125 menginginkan dananya untuk ditransaksikan secara penuh oleh Pialang Berjangka. Agar tidak sampai kehilangan Nasabah, Pialang Berjangka dapat dengan hati-hati memberitahu kepada Nasabah mengenai peraturan yang berlaku dalam Undang-Undang. Pialang Berjangka dapat pula memberitahu kepada Nasabah bahwa transaksi secara mandiri lebih aman, baik untuk Nasabah maupun untuk Pialang Berjangka untuk menghindari konflik yang dapat terjadi. 2. Saran terhadap Nasabah pelaku Transaksi Derivatif dalam Sistem Perdagangan Alternatif.
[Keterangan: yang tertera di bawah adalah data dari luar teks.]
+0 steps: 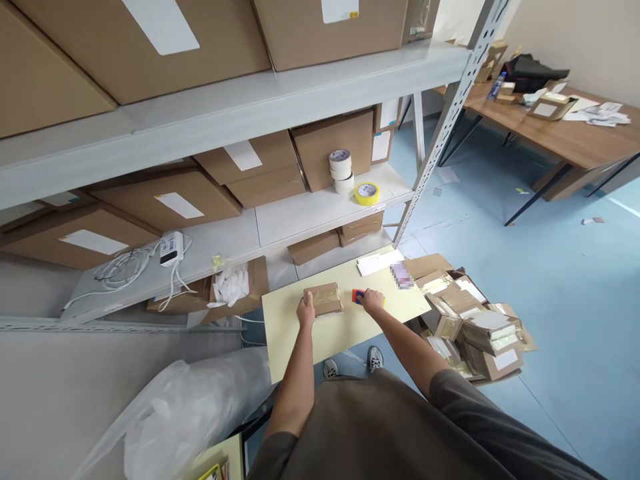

Nasabah harus lebih berhati-hati sebelum melakukan transaksi dan berpikir ulang sebelum Nasabah menyerahkan kuasanya kepada Pialang Berjangka untuk mentransaksikan dananya. Dengan memberikan kuasa penuh bagi Pialang Berjangka, risiko kerugian yang terdapat dalam diri Nasabah semakin besar. Selain itu, Nasabah juga perlu untuk membaca ketentuan perundangundangan sebelum melakukan transaksi. Hal ini bertujuan agar Nasabah mengetaui mana yang boleh dan tidak boleh dilakukan. Minimnya pengetahuan Nasabah akan transaksi tersebut menyebabkan banyaknya pelanggaran yang terjadi. 3. Saran terhadap Pemerintah yang diwakili oleh Bappebti Pemerintah yang diwakili oleh Bappebti perlu untuk melakukan pengawasan secara rutin untuk memastikan tidak adanya lagi pelanggaran

126 yang terjadi. Baik yang dilakukan oleh Pialang Berjangka, maupun yang dilakukan oleh Nasabah. Pemerintah harus berupaya mengedukasi para calon Nasabah tersebut mengenai apa yang boleh atau tidak boleh dilakukan. Kemudian pemerintah yang diwakili Bappebti tersebut harus menuliskan dengan jelas dalam ketentuannya, sanksi apabila terjadi pelanggaran berupa pemberian kuasa secara penuh bagi Pialang Berjangka tersebut untuk mentransaksikan dana Nasabah. Dengan demikian, maka diharapkan tidak adanya lagi pelanggaran serupa yang terjadi di kemudian hari.